- Required work -
Please transcribe the data below in full, word for word, without the images.

- Data -
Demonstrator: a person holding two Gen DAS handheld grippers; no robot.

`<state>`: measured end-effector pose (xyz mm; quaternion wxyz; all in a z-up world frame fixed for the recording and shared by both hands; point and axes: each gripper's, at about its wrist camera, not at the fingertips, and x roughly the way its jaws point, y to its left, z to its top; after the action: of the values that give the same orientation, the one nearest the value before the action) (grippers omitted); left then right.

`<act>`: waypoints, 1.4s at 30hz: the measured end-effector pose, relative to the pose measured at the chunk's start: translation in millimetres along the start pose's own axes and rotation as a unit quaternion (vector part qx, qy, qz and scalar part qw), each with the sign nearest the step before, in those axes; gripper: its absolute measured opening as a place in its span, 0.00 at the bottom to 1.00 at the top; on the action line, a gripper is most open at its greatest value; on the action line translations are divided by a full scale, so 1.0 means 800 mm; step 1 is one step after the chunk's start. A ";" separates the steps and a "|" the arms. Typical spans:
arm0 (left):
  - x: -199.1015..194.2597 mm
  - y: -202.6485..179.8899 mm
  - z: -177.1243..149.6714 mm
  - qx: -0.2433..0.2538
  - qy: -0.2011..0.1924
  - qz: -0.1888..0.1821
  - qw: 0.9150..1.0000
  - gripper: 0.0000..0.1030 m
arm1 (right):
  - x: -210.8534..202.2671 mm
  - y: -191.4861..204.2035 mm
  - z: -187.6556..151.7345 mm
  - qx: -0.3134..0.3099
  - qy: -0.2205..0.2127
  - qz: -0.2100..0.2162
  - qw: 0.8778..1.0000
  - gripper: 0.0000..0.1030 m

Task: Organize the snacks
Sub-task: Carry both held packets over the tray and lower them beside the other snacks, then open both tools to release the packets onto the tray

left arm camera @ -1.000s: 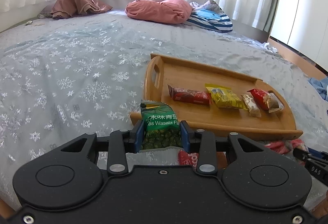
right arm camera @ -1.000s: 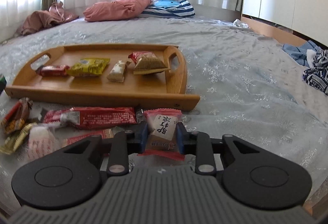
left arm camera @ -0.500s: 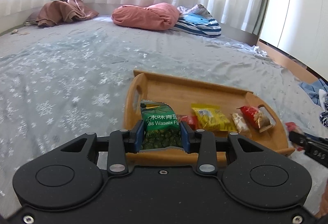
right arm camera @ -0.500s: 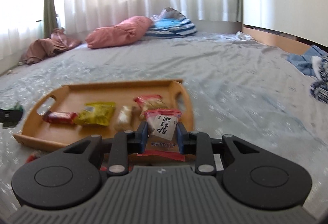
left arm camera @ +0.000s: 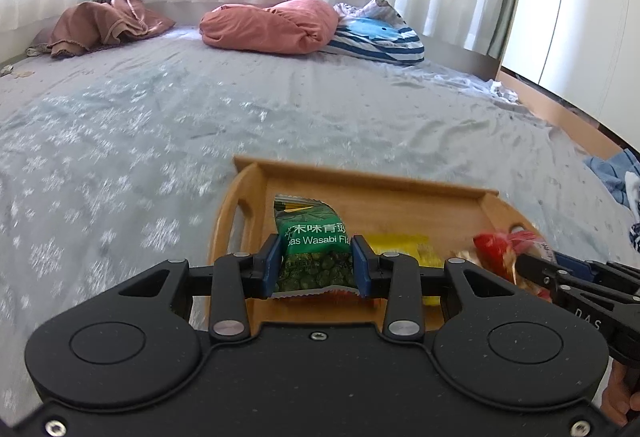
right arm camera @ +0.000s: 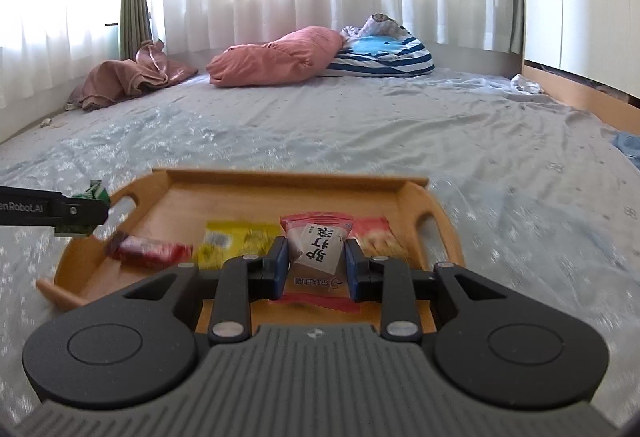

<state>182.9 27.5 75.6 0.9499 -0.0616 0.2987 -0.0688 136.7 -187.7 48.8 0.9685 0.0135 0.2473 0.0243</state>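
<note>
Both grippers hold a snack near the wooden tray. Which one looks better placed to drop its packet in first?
Probably the right gripper: its pink packet hangs over the wooden tray. The left gripper, gripping green wasabi peas, sits at the tray's left handle end.

The right gripper point(right arm camera: 316, 265) clamps a red-and-white snack packet point(right arm camera: 318, 261) above the wooden tray point(right arm camera: 420, 197), toward twelve o'clock.

My left gripper point(left arm camera: 316, 261) holds the wasabi pea packet point(left arm camera: 314, 243) over the left end of the tray point(right arm camera: 248, 197), by its left handle. My right gripper point(right arm camera: 316, 263) holds a cracker packet point(right arm camera: 318, 257) over the right half. In the tray lie 3 snacks in a row. The tray sits on the bed point(right arm camera: 360, 125); 2 pillows lie behind it.
</note>
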 end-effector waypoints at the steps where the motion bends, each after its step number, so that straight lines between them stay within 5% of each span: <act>1: 0.006 -0.001 0.004 0.002 0.000 0.000 1.000 0.34 | 0.006 0.000 0.005 0.002 0.001 0.003 1.000 0.33; 7: 0.047 -0.010 0.019 0.019 0.013 0.007 1.000 0.34 | 0.041 -0.004 0.018 0.040 0.026 0.041 0.998 0.33; 18: 0.107 -0.017 0.016 0.049 0.056 0.020 0.997 0.34 | 0.091 0.027 0.007 -0.010 0.054 -0.002 0.998 0.33; 42: 0.104 -0.006 -0.001 0.079 0.074 0.036 0.993 0.35 | 0.095 0.035 -0.005 0.017 0.074 0.041 0.996 0.35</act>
<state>249.3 8.5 29.2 0.9289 0.0298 0.3638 -0.0621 200.3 -155.8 10.0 0.9455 0.0383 0.3176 0.0605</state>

- Reply -
Demonstrator: a person holding two Gen DAS handheld grippers; no robot.

`<state>`: measured end-effector pose (xyz mm; quaternion wxyz; all in a z-up world frame fixed for the recording and shared by both hands; point and axes: each gripper's, at about its wrist camera, not at the fingertips, and x roughly the way its jaws point, y to its left, z to its top; after the action: of the values that give the same orientation, the one nearest the value before the action) (grippers omitted); left then right.

`<act>`: waypoints, 1.4s at 30hz: the measured end-effector pose, relative to the pose measured at the chunk's start: translation in millimetres along the start pose's own axes and rotation as a unit quaternion (vector part qx, qy, qz and scalar part qw), each with the sign nearest the step before, in those axes; gripper: its absolute measured opening as a place in its span, 0.00 at the bottom to 1.00 at the top; on the action line, a gripper is most open at its greatest value; on the action line translations are divided by a full scale, so 1.0 means 800 mm; step 1 is one step after the chunk's start. A ";" separates the steps and a "|" the arms. Typical spans:
arm0 (left):
  - x: -199.1015..194.2597 mm
  - y: -202.6485..179.8899 mm
  - z: -177.1243..149.6714 mm
  - qx: -0.2433..0.2538
  - qy: -0.2011..0.1924
  - qz: -0.1888..0.1821
  - qw: 0.9150..1.0000
  - gripper: 0.0000..0.1030 m
arm1 (right):
  - x: -210.8534..202.2671 mm
  - y: -191.4861..204.2035 mm
  - z: -187.6556..151.7345 mm
  - qx: -0.3134..0.3099
  - qy: -0.2205..0.2127
  - qz: -0.2100..0.2162
  - qw: 0.8778..1.0000
  - gripper: 0.0000..0.1030 m

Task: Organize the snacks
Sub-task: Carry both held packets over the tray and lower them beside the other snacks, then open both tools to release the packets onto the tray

left arm camera @ -1.000s: 
right arm camera @ -1.000s: 
left arm camera @ -0.500s: 
right arm camera @ -0.500s: 
left arm camera @ +0.000s: 
right arm camera @ +0.000s: 

<state>182.9 27.5 75.6 0.9499 -0.0616 0.2987 -0.0688 136.7 -187.7 48.8 0.9685 0.0135 0.2473 0.0243</state>
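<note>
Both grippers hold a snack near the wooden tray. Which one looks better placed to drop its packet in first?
Probably the right gripper: its pink packet hangs over the wooden tray. The left gripper, gripping green wasabi peas, sits at the tray's left handle end.

The right gripper point(right arm camera: 316, 265) clamps a red-and-white snack packet point(right arm camera: 318, 261) above the wooden tray point(right arm camera: 420, 197), toward twelve o'clock.

My left gripper point(left arm camera: 316, 261) holds the wasabi pea packet point(left arm camera: 314, 243) over the left end of the tray point(right arm camera: 248, 197), by its left handle. My right gripper point(right arm camera: 316, 263) holds a cracker packet point(right arm camera: 318, 257) over the right half. In the tray lie 3 snacks in a row. The tray sits on the bed point(right arm camera: 360, 125); 2 pillows lie behind it.
</note>
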 end-effector waypoints at the steps where the motion bends, each after its step number, so that straight lines between them stay within 5% of each span: <act>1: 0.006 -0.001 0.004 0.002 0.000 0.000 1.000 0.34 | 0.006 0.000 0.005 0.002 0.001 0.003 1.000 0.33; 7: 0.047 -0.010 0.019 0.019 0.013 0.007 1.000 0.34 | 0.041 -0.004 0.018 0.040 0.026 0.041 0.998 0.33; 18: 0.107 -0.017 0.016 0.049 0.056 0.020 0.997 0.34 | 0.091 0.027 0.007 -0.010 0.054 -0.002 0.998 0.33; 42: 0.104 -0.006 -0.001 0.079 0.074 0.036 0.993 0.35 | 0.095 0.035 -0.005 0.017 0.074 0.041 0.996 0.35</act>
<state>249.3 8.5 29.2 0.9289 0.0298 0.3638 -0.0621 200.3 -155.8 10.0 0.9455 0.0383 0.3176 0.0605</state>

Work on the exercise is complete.